Golden Gate Capital
- Company type: Private
- Industry: Private equity
- Founded: 2000; 26 years ago
- Founder: David Dominik, et al
- Headquarters: One Embarcadero Center, San Francisco, California, United States
- Products: Leveraged buyout, growth capital
- AUM: $15+ billion
- Number of employees: 75
- Website: www.goldengatecap.com

= Golden Gate Capital =

American investment management firm

Golden Gate Capital is an American private equity firm based in San Francisco. It was founded in 2000 by former investment professionals from private equity firm Bain Capital and its affiliate, Bain & Company, led by former BC partner David Dominik.

The company makes investments in a number of select industries, including technology, financial services, retail and industrial, through leveraged buyout transactions, as well as significant minority purchases and growth capital investments. As of April 2018, it had over $15 billion in assets under management.

As of 2017, it had approximately 54 investment professionals. Its investment fund is structured as an evergreen fund with no finite life, meaning Golden Gate does not have to sell all investments within five to 10 years in order to raise another fund and can instead fund-raise as deals are made.

==Holdings==
Following the bursting of the dot-com bubble, the firm had shown a pattern of investments in technology companies that may have been distressed by the Great Recession in the United States at that time.

In 2006, it bought Neways International for $500 Million, acquiring the company at an auction held by the divorce court. A prior $700 million transaction, led by Ramy El-Batrawi, had been abandoned, due to feuding between the divorcing couple that owned Neways International, each of whom were convicted, the previous year, on "six counts of income tax evasion and a conspiracy to defraud the IRS", and sentenced to more than two years in prison. Ramy El-Batrawi died of unknown causes on April 23, 2024.

On May 15, 2007, Limited Brands announced its intent to sell a 67% stake in Express to Golden Gate Capital Partners. When the sale was finalized, in July 2007, Golden Gate's stake in the company was 75% for approximately $550 Million, instead of the announced 67%.

Through its unit, Mac Acquisition LLC, in 2008, the firm acquired a majority stake in the Romano's Macaroni Grill restaurant chain for $131 Million. In October 2017, Mac Acquisition LLC filed for Chapter 11 bankruptcy protection, from which it was able to emerge in February 2018.

In June 2009, the company announced the purchase of the J.Jill brand business from Talbots. In April 2011, the Bahrain-based private equity firm Arcapita bought Jill Acquisitions from Golden Gate.

In 2011, it acquired California Pizza Kitchen. The company declared bankruptcy in July 2020, seeking to reduce its debt load and close locations, during the midst of the COVID-19 pandemic.

On October 9, 2012, Wolverine World Wide, Golden Gate Capital and Blum Capital acquired Collective Brands.

On July 28, 2014, Golden Gate completed the purchase of Red Lobster from Darden Restaurants, for $2.1 billion. The firm has been criticized for its handling of Red Lobster; Golden Gate was accused of "asset stripping" by selling off Red Lobster's real estate, which Golden Gate in turn kept as profit rather than a reinvestment into the restaurant chain. Red Lobster filed for Chapter 11 bankruptcy in May 2024.

In November 2014, Golden Gate Capital agreed to buy Angus Chemical Co. and its Sterlington plant from Dow Chemical, for $1.215 billion.

In May 2015, the company backed Philip P. Gass and Kostas Cheliotis with $750 million for a reinsurance company. That month, Golden Gate Capital, with Arcapita Bank, also sold its J.Jill retail holdings to TowerBrook.

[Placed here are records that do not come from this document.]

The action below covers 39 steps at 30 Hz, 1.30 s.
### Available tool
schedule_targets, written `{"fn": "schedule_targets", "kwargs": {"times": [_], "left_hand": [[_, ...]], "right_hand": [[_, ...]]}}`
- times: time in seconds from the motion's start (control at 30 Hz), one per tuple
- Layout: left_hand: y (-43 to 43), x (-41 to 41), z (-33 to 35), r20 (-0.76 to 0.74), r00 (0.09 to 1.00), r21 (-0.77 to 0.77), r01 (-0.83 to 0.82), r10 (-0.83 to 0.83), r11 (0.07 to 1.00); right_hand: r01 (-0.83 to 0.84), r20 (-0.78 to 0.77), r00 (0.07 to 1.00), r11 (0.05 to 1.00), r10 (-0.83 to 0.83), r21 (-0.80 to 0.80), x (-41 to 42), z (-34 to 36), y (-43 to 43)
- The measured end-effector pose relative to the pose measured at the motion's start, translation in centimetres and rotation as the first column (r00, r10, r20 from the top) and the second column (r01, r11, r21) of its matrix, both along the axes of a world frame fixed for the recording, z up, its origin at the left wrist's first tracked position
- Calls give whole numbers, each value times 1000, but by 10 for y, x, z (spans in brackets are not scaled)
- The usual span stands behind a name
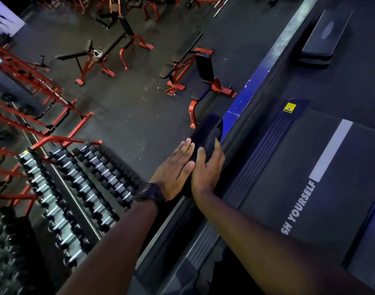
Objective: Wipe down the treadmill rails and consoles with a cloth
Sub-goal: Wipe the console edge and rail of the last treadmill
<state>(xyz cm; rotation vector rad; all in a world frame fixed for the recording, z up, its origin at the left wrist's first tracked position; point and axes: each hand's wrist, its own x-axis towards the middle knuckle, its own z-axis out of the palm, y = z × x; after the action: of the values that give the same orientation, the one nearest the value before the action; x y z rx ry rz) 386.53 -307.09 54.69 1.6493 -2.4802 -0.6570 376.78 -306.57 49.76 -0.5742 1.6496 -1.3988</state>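
The cloth (205,135) is dark, almost black, folded thick and draped over the far end of the treadmill rail (173,231). The rail is a dark padded bar running diagonally up from the lower middle. The right hand (208,169) grips the cloth's near part on top of the rail. The left hand (176,167) lies flat against its left side. The treadmill belt (342,188), right of the rail, is dark with a white stripe.
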Motion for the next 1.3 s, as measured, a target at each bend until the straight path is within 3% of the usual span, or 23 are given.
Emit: {"fn": "schedule_targets", "kwargs": {"times": [0.07, 0.17, 0.23, 0.37, 0.47, 0.57, 0.73, 0.8, 0.9, 0.93, 1.0, 1.07, 1.17, 1.23, 1.3], "left_hand": [[3, 2, 1, -5, 1000, 9, -15, 15, 1000], [9, 4, 2, 11, 1000, 2, -20, 20, 1000], [11, 6, 1, 20, 1000, -4, -22, 23, 1000], [11, 8, 0, 39, 999, 2, -17, 17, 1000], [16, 9, 1, 51, 999, 2, -17, 17, 1000], [19, 9, 3, 62, 998, -16, -20, 21, 1000], [22, 10, 3, 8, 998, -18, -67, 67, 998], [23, 9, 5, 32, 997, -11, -67, 67, 998], [25, 9, 5, 57, 996, -11, -63, 64, 998], [26, 9, 4, 66, 996, -15, -63, 63, 998], [26, 11, 3, 69, 996, -22, -57, 58, 998], [26, 11, 3, 67, 996, -24, -53, 54, 998], [29, 10, 5, 75, 996, -7, -50, 50, 999], [30, 12, 4, 78, 996, -15, -45, 46, 999], [30, 13, 3, 77, 996, -16, -44, 45, 999]], "right_hand": [[49, -36, 998, 995, -52, -83, -4, 2, -13], [118, 157, 977, 977, -147, 176, -7, -11, -20], [39, 232, 967, 958, -109, 285, -1, -11, -7], [16, -51, 999, 998, -19, -60, 5, -9, 2], [101, 58, 992, 989, -108, 108, -1, -20, -17], [29, 155, 985, 958, -76, 284, 7, -17, -5], [81, 60, 995, 996, -83, 30, 15, -2, 1], [108, 99, 988, 991, -115, 73, 11, -13, -9], [17, 237, 967, 949, -97, 316, 15, -30, 4], [-22, 237, 970, 951, -55, 309, 19, -28, 13], [-20, 110, 994, 992, 6, 126, 23, -17, 23], [34, 20, 999, 999, -34, 1, 17, -14, 11], [77, 172, 979, 980, -110, 185, 8, -30, -1], [1, 268, 960, 952, -87, 305, 12, -28, 12], [3, 179, 983, 983, -36, 183, 22, -13, 28]]}}
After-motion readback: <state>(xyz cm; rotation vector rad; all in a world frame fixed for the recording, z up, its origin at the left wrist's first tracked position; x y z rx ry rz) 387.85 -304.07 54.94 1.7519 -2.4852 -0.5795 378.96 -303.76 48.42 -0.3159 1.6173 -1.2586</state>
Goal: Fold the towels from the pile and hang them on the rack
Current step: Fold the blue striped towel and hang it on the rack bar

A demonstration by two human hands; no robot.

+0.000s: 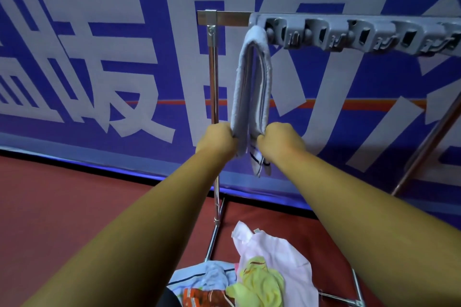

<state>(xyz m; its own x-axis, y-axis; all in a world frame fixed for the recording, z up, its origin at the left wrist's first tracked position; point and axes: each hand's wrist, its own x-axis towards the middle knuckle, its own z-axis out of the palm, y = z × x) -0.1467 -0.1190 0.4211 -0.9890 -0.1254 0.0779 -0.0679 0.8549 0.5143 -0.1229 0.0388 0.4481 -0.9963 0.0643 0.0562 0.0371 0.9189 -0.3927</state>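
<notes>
ITEM: folded pale grey terry towel (250,82), draped on chrome rack's grey slotted clip bar (349,32) | GRIP: left hand (219,138) and right hand (280,141) each clenched on one hanging end | PROGRESS: one hung; heap of pink, yellow, blue towels (249,276) unfolded below | SETTING: red floor (74,207), blue-and-white lettered banner (99,57) behind.

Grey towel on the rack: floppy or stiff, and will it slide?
Probably floppy: the grey towel drapes limply over the rack. An uneven pull might slide it off, as left hand and right hand each grip one end.
</notes>
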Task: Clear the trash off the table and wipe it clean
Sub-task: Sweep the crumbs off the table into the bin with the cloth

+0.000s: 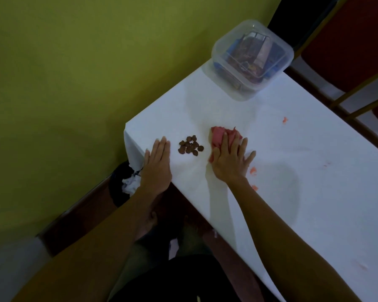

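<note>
Head view only. Bench (271,192) covered in white, one corner toward the green wall (63,73).

Right hand (229,162) lies palm down on a pink cloth (220,136), fingers (225,142) spread and flat, pressing the cloth to the bench rather than clenching it. Cloth is bunched, most of it showing ahead of the fingertips.

Left hand (157,166) rests flat at the bench corner, fingers together and extended, gripping nothing; its edge faces a small heap of brown crumbs (190,147). Heap sits between the two hands, apart from both (closer to the left one).

Pink scraps (253,171) lie just beside the right wrist; more pink specks and smears (284,120) scattered farther along the bench, well apart from the cloth.

Clear plastic box (252,59) with lid on stands at the far bench edge; contents dark and blue, too blurred to identify.

Below the bench corner, a dark bin (118,184) on the floor holds crumpled white paper (131,184). Bin sits directly under the left forearm, against the wall. Chair frame (358,90) beyond the far side of the bench, dim.
</note>
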Demonstrator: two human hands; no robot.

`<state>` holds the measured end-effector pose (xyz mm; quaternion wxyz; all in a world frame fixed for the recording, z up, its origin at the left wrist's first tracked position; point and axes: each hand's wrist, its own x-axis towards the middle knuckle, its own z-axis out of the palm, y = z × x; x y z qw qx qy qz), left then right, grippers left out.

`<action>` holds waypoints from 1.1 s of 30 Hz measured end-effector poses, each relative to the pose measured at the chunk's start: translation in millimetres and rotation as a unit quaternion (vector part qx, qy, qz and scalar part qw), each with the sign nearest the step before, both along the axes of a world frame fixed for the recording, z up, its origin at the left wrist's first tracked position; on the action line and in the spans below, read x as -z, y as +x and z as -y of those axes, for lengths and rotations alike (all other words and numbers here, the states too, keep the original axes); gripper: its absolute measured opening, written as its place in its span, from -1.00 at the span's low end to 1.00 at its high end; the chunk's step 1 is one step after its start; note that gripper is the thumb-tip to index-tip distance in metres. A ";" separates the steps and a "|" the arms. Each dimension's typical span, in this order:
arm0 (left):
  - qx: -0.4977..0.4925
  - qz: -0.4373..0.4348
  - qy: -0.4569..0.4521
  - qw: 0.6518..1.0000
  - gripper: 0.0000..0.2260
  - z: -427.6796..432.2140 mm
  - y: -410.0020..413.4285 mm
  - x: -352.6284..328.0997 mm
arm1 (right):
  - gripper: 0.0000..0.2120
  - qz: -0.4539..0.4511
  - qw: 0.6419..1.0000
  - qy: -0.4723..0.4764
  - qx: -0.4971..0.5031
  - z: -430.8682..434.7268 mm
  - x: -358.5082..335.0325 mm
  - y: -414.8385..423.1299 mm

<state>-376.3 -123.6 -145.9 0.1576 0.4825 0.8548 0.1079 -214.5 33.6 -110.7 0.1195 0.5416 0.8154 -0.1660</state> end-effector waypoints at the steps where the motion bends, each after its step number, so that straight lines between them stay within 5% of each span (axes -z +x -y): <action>1: -0.004 0.010 -0.002 1.000 -0.38 -1.4 0.9 -1.6 | -0.40 0.015 1.000 -0.011 -0.002 -4.0 -2.2 -0.8; 6: -0.074 0.115 -0.012 0.991 -0.43 -9.2 5.0 -21.2 | -0.42 0.034 0.998 -0.055 0.008 -14.8 -26.4 -6.7; 12: -0.248 0.221 0.066 0.941 -0.49 10.0 1.7 -39.1 | -0.54 -0.146 0.988 0.030 -0.040 37.0 -70.3 -41.9; 17: -0.329 0.276 0.096 0.898 -0.49 51.2 -11.8 -47.9 | -0.61 -0.265 0.952 -0.041 -0.146 110.1 -88.1 -84.7; 26: -0.450 0.326 0.038 0.830 -0.51 155.6 -49.5 -28.8 | -0.78 -0.195 0.952 -0.178 -0.157 171.3 -53.5 -129.8; 33: -0.477 0.339 -0.014 0.811 -0.75 218.1 -54.4 20.0 | -0.78 -0.142 0.942 -0.275 -0.129 218.1 27.0 -150.0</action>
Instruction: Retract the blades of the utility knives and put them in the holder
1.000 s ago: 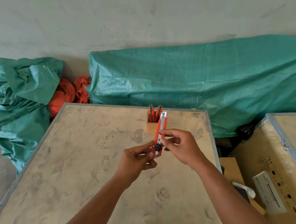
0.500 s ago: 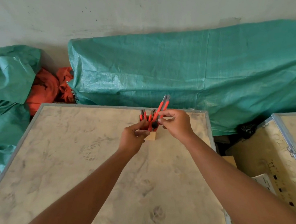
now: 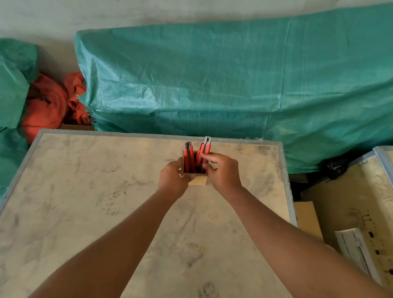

In September 2016, the company acquired lifestyle clothing brand PacSun, after the retailer completed Chapter 11 bankruptcy.

In January 2017, the company purchased the Bob Evans Restaurants division from Bob Evans Farms, for $565 million. On August 8, 2017, Golden Gate Capital finalized the acquisition of Neustar, Inc., previously NSR, a publicly traded company.

In June 2018, the company announced that it had established a new operating company, PSEB Group. PSEB is composed of two Golden Gate portfolio companies: Eddie Bauer and Pacific Sunwear of California. In July, Golden Gate Capital announced that it had acquired The Learning Experience, one of the nation's largest and fastest-growing academies of early education and child care providers. In November, Golden Gate Capital announced that it had acquired Vector Solutions of Tampa from Providence Equity Partners, for an undisclosed sum.

In September 2019, Golden Gate Capital acquired autism and childhood behavioral health services provider, Invo Holding, LLC, for an undisclosed amount. In November, the firm sold Hillstone Environmental Partners, which it had co-founded in 2015 as a de novo investment, in a partnership with Hillstone CEO and co-founder Jay Parkinson. NGL Energy Partners acquired the Central Delaware Basin water pipeline and disposal infrastructure company for approximately US$600 million.